Hay muchas frases que hablan del miedo y algunas lo hacen con cierto matiz poético: "Nunca dejes que el miedo sea tan grande que te impida seguir caminando"; "El miedo es la prisión del corazón"; "No tengas miedo cuando se ponga todo muy oscuro, recuerda que en la oscuridad es cuando salen las estrellas"; "Cuando antes te enfrentes con el miedo antes dejará de perseguirte"; "El miedo a sufrir es el peor sufrimiento".

Pero también hay frases pretendidamente graciosas al respecto: "El miedo más grande que tenía Einstein era caerse y perder el conocimiento"; "Valiente es alguien que es demasiado lerdo para disparar"; "El miedo de un músico es un jabón de tocador"; "Miedo es cuando sale agua fría de la ducha y vos estás en un rincón, indefenso"; "Como se les llama a las personas que le tienen miedo a Santa Claus: claustrofóbicos".

"No se puede tomar decisiones basadas en el miedo y en la posibilidad de lo que podría suceder". Esta es muy aplicable a la realidad argentina, porque en estos momentos hay personas que han pasado mucho tiempo envueltos en el engañoso manto de la transparencia que súbitamente han adquirido miedo. Me estoy refiriendo a los casos de corrupción que han estallado en estos días y han involucrado a un montón de empresarios.

La corrupción existió siempre en el mundo. El pitecantropus que había acumulado mucha leña, indispensable para aquella época del nacimiento del fuego, hizo un trueque con otro pitecantropus que le ofrecía puntas de flecha. Y cerraron el trato, pero el pitecantropus primero le dijo al segundo:

“De todos los leños que te he dado déjame unos 20 tocones a modo de reembolso”. Había nacido la corrupción.

Claro que lo actual no son palotes ni puntas de flechas, son millones. El sistema es simple, el gobierno le otorga una obra (o un servicio) a una poderosa compañía correctamente establecida y le hace ganar una ponchada de dólares. Por contrapartida el gobierno le dice: "Ya que te hice ganar tanta guita que una parte de esa guita vuelva a nuestras manos". Pero la guita que está en juego no es de los empresarios ni del gobierno es del pueblo que la materializó a través de los impuestos que nos cobran. Es como hacer burbujas con un jabón ajeno.

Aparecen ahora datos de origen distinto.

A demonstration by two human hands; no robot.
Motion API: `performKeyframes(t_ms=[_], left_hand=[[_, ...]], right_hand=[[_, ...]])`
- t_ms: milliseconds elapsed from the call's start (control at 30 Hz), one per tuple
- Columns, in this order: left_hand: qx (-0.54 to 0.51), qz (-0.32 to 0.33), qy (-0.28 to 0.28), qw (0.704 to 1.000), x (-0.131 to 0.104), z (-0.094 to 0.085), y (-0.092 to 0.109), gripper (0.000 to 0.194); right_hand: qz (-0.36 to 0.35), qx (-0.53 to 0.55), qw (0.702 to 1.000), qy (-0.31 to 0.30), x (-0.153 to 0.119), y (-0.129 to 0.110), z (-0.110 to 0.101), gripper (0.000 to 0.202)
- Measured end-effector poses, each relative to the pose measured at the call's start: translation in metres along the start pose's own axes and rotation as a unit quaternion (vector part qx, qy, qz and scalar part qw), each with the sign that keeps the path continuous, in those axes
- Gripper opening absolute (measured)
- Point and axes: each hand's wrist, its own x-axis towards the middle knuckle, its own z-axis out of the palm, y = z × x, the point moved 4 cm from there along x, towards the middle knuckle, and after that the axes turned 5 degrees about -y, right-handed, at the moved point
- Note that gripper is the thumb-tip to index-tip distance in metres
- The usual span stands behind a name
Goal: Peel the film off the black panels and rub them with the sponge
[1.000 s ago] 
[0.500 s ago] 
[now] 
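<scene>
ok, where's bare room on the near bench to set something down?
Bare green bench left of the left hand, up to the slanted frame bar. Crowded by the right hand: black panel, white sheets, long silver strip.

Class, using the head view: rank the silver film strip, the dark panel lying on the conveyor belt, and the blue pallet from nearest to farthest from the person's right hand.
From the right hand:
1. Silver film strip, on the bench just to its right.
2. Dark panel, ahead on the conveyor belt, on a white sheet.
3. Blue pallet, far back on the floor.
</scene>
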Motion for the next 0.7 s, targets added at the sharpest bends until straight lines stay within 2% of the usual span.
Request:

Y esto es lo que ha ocurrido. Uno tiene la sensación de que donde hay montañas de dinero hay corrupción. Porque cuando se mueven tantos millones de guita siempre existe la posibilidad de que se produzca alguna fuga, algún escape. “¿Cómo no le vamos a dar unos milloncitos al funcionario Fulano si nos hizo ganar tanta guita con esta obra? Es más, de no haber sido por él no la hubiéramos conseguido. Tenemos que ser un poco atentos, che”.

Y la cosa se armó, se viene armando desde hace mucho tiempo. Ocurre que desde el tiempo en que se viene armando los empresarios siempre se habían salvado de la parte de culpa que les corresponde hasta que les llegó el día.

Por eso hablaba de miedo. En estos momentos debe haber muchos funcionarios a los que se les debe estar frunciendo la parte de atrás, por temor a ser descubiertos. Porque ellos saben que han cometido acciones similares a los que han sido imputados. El problema, para ellos, es que se sepan.

Que bueno sería que se sepa todo, hasta el mínimo detalle, hasta el mínimo dólar que entró en la negociación, porque sería una justicia para nosotros, el pato de la boda, y porque daría un mensaje claro: No hay ningún tipo de jabón para aquel que se ensució las manos.

Hay muchos empresarios con miedo, tienen miedo de que vayan a bucear más debajo de lo que se ve del iceberg. Malos días para los que tienen basuritas en sus conciencias.